Culiacán, Sin.- Desde Álamos, que fuera capital del Estado de Occidente, dejando atrás la tierra consentida, el flujo familiar de los Cano se fue a buscar horizontes menos ensombrecidos.
Un buen día, el joven José, hombre de fina estampa, portador de una elegancia ancestral, llegó a Culiacán y se enamoró de los calores pero, sobre todas las cosas, se prendó de una bella mujer: María Trinidad Tisnado Lizárraga, mi madre, y, por supuesto, se quedó para siempre.
Tengo recuerdos imborrables de mi padre y uno me lastima el alma: fui el primero de sus hijos que lo vio muerto el sábado 23 de noviembre de 1963 (hoy se cumplen 58 años y parece que sigue siendo ayer) y la niñez adolorida se instaló en mi espíritu.
¿Quién define los plazos del ser? Dios, se dirá, y si ese es el caso hasta Él tendría que reconocer que fue pronto. Demasiado pronto.
Cuando escribo, quisiera saltar las penumbras del ánimo lacerado y quedarme con la simpatía arrolladora de José Cano y Cano, su don de gentes, su sabiduría sin aspavientos, su risa vestida de alegría y las sonrisas cómplices de la medianoche.

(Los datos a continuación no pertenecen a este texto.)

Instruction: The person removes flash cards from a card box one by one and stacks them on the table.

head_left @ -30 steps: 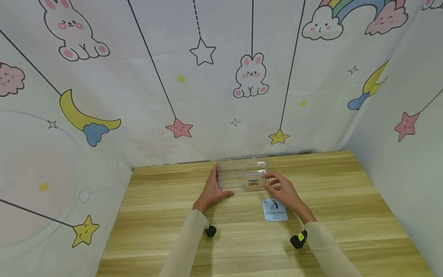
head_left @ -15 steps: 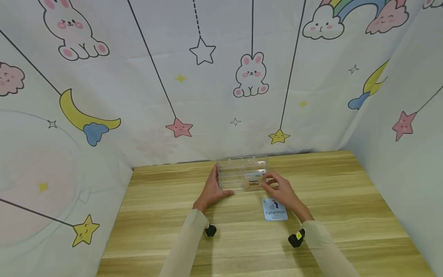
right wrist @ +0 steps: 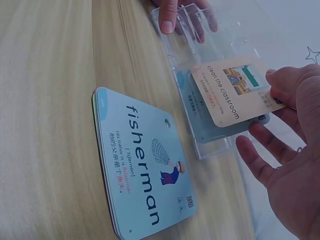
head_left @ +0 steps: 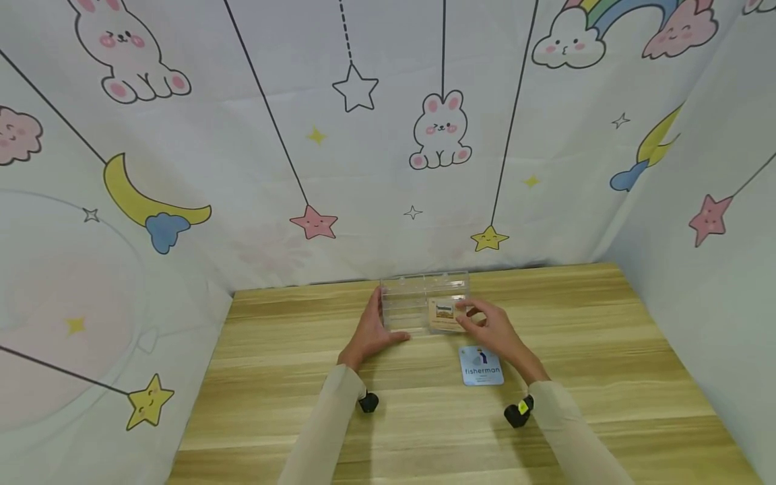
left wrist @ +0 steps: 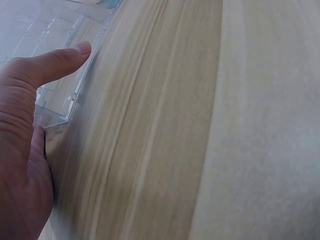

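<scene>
My left hand (head_left: pixel 371 337) grips the left end of a clear plastic divided box (head_left: pixel 401 294), thumb over its front edge, fingers along its side. With thumb and finger, my right hand (head_left: pixel 494 331) pinches the edge of a peach flash card (right wrist: pixel 232 92) reading "clean the classroom". The peach card is tilted over the box's front right compartment. Beneath it lies a blue card (right wrist: pixel 197 117), partly covered. Just in front of the box, a small stack of light blue flash cards (right wrist: pixel 140 165) lies on the table, "fisherman" on top.
The wooden table (head_left: pixel 273 377) runs back to a white curtain (head_left: pixel 376 168) printed with rabbits, stars and moons, close behind the box. A pale wall (head_left: pixel 715 303) borders the right side. Black wrist cameras (head_left: pixel 368 403) sit at both cuffs.
My right hand has shifted slightly left and away from me, moving the peach card over the compartment. My left hand, the box and the fisherman stack have stayed in place.
</scene>
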A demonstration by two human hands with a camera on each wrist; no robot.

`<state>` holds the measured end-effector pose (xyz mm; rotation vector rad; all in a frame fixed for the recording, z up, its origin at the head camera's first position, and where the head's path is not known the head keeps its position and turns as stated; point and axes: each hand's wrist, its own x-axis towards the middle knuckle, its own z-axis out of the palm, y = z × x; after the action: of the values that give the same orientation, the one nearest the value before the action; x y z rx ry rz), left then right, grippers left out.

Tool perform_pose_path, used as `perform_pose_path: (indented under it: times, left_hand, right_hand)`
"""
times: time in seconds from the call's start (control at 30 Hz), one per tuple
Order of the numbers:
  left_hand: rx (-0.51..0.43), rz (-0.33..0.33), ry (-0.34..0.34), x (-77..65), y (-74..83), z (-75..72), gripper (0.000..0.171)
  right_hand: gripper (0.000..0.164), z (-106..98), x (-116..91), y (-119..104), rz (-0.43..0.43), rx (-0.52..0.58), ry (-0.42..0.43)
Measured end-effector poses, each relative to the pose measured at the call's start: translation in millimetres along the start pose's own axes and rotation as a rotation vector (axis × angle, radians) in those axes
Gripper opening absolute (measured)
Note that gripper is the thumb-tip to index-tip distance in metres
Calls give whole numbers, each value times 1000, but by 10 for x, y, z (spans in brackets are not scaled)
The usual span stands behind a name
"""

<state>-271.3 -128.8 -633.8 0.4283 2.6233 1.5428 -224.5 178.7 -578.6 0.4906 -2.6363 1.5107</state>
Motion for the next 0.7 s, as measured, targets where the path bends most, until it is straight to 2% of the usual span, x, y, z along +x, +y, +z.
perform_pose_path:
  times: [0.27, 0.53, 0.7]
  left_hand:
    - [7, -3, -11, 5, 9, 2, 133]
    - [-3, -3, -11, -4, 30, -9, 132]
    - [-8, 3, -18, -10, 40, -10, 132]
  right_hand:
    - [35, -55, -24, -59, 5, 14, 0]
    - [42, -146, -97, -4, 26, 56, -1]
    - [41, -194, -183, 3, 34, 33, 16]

Pero el rostro de mi padre reflejaba una tristeza sosegada; una forma especial de aceptar las arbitrarias reglas de la existencia que, de todos modos, desafiaba con una fina ironía (para tí y para mí, danzaba su mirada azul).
En estos días suelo recordar la carta que Franz Kafka dirigió a su padre y me doy cuenta de que nunca la compartiría. El destinatario de Kafka era él mismo, con su tragedia para sobrevivir al mundo que trataba de nulificarlo. Aparte, es cierto, las penas de la soledad nos asaltan sin remedio.

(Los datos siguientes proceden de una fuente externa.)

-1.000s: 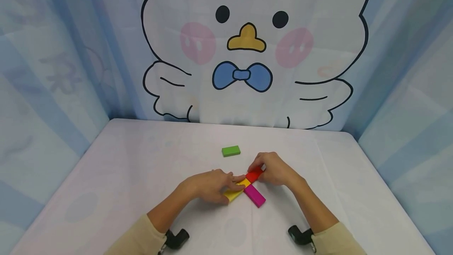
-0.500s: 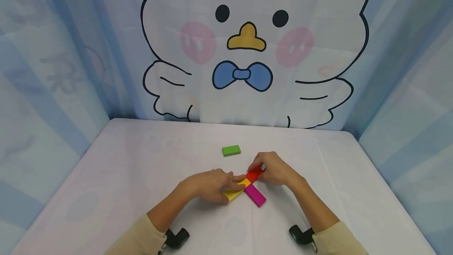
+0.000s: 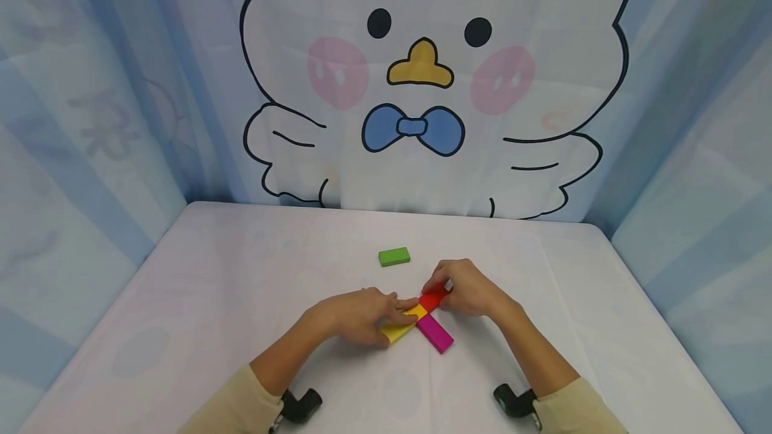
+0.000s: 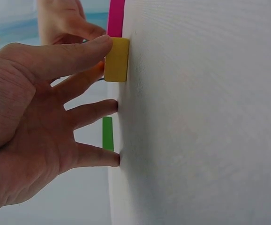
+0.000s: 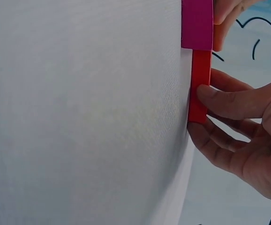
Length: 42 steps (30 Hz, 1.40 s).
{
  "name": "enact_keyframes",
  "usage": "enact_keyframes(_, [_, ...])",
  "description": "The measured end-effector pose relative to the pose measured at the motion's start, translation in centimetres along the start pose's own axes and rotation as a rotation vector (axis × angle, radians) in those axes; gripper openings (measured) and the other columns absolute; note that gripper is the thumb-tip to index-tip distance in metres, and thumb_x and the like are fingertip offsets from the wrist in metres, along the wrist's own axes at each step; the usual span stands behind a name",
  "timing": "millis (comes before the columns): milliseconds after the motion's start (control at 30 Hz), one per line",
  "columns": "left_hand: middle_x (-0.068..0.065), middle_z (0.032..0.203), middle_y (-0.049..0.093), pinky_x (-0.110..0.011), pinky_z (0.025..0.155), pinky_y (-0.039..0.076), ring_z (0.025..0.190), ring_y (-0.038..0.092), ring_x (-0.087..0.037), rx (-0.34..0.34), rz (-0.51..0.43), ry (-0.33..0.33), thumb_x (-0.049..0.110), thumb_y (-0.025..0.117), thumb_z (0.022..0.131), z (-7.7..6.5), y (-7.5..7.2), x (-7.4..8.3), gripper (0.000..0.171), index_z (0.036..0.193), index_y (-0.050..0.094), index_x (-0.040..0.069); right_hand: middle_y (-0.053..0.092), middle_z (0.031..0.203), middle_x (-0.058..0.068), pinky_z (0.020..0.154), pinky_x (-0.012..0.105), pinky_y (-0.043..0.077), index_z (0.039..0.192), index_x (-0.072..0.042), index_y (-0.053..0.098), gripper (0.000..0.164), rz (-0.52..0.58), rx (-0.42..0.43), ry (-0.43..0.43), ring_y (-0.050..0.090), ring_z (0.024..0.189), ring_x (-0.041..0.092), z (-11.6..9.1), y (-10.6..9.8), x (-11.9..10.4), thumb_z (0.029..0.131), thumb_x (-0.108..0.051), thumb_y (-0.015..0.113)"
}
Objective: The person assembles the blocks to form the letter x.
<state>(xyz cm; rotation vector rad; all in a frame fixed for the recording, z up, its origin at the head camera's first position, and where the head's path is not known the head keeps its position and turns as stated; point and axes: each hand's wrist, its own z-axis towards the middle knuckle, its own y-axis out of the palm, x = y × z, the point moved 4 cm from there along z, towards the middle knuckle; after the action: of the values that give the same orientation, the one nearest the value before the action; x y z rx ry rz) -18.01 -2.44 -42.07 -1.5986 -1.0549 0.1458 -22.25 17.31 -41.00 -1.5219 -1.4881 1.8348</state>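
My left hand (image 3: 362, 317) holds a yellow block (image 3: 395, 333) flat on the table, its thumb at the near end and a finger lying across the top. The remaining fingers spread out to the tabletop in the left wrist view. A red block (image 3: 431, 300) meets the yellow one's far end, and my right hand (image 3: 469, 288) pinches it between thumb and fingers. In the right wrist view the thumb lies on the side of the red block (image 5: 200, 89). A magenta block (image 3: 435, 333) touches the others at the same junction and slants toward the near right. Fingers hide part of the yellow block.
Behind the hands a green block (image 3: 394, 257) lies apart on the white-covered table (image 3: 271, 240). Printed curtains (image 3: 416, 179) stand around the back and sides. Black wrist devices (image 3: 303, 407) hang below both forearms.
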Motion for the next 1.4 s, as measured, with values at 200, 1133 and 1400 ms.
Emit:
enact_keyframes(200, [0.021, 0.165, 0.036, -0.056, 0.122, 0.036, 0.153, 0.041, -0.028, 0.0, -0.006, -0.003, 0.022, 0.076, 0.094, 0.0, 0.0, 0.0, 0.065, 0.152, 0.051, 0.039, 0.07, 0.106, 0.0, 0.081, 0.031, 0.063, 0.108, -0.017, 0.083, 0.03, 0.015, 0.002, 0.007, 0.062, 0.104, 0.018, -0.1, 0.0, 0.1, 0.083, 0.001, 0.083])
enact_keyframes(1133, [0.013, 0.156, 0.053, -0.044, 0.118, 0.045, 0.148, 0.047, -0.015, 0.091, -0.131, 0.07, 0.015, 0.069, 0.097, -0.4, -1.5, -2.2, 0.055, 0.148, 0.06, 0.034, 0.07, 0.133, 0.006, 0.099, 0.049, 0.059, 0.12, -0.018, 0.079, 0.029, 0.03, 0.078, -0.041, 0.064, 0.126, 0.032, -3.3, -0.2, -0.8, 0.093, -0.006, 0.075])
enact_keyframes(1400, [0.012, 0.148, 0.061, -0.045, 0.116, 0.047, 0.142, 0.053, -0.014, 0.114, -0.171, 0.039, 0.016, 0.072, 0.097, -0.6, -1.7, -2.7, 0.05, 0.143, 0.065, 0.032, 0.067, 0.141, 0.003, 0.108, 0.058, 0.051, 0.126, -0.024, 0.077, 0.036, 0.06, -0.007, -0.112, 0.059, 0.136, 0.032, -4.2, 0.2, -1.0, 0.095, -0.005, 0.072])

Una vez, yo con el peso leve de mis doce años y él con la certidumbre de que algo se había quedado en el camino de los aspiraciones, nos detuvimos al unísono frente a un desamparado de la vida que extendía su mano abierta a un mundo cerrado. Fluyeron lágrimas que identificaban nuestras almas y desde entonces no puedo evitar el mismo sentimiento.
Las ausencias de los seres queridos, si en verdad lo fueron y lo son, pesan como losas de granito. Basta hurgar en un cajón, recorrer aquella calle, sentir el mar y recibir el viento sobre la cara o, simplemente, mirar las estrellas.
Van pasando los años y el mundanal ruido me ha tratado de enredar con sus afanes altisonantes; he tenido que sortear vendavales de hipocresía y mediocridad beligerante.
En lo recuperable y sincero, a mi alrededor veo entusiasmos que deseo me contagien y que la gente que me quiere me envuelva en su ternura cierta.
Pero la felicidad, que de ella existen sólo destellos, diría mi padre, se me escapa sin remedio. Atraparla, tomarla por asalto para que la risa brille también en nuestros ojos, es el reto que nos queda. Por los demás, sobre todo.
Casi seis décadas son muchos años o, según se le vea, pueden ser muy pocos. El tiempo ayuda a difuminar los dolores del alma, los hace más llevaderos, terrenales y tranquilos.
Ello no quita la otra realidad de las ausencias, la falta de la guía necesaria y los apoyos que son subalternos del cariño paternal y filial. Con los años (los que cargamos y los que nos separan de la muerte indubitable) también pareciera que la obligada prudencia sustituye a las manos conductoras.
No es así, nunca podrá serlo, porque la ausencia de un padre fija un punto sin retorno y sucede entonces que ahora expreso las cosas como quedaron marcadas el día de su muerte.
Que espere, pues, el crítico lector y que los rimbombantes combates de lo superfluo guarden su turno para otra ocasión.
He querido escribir esto, mientras puedo, con la vista nublada, porque ¿Quién que es se olvida del corazón al salir de su casa?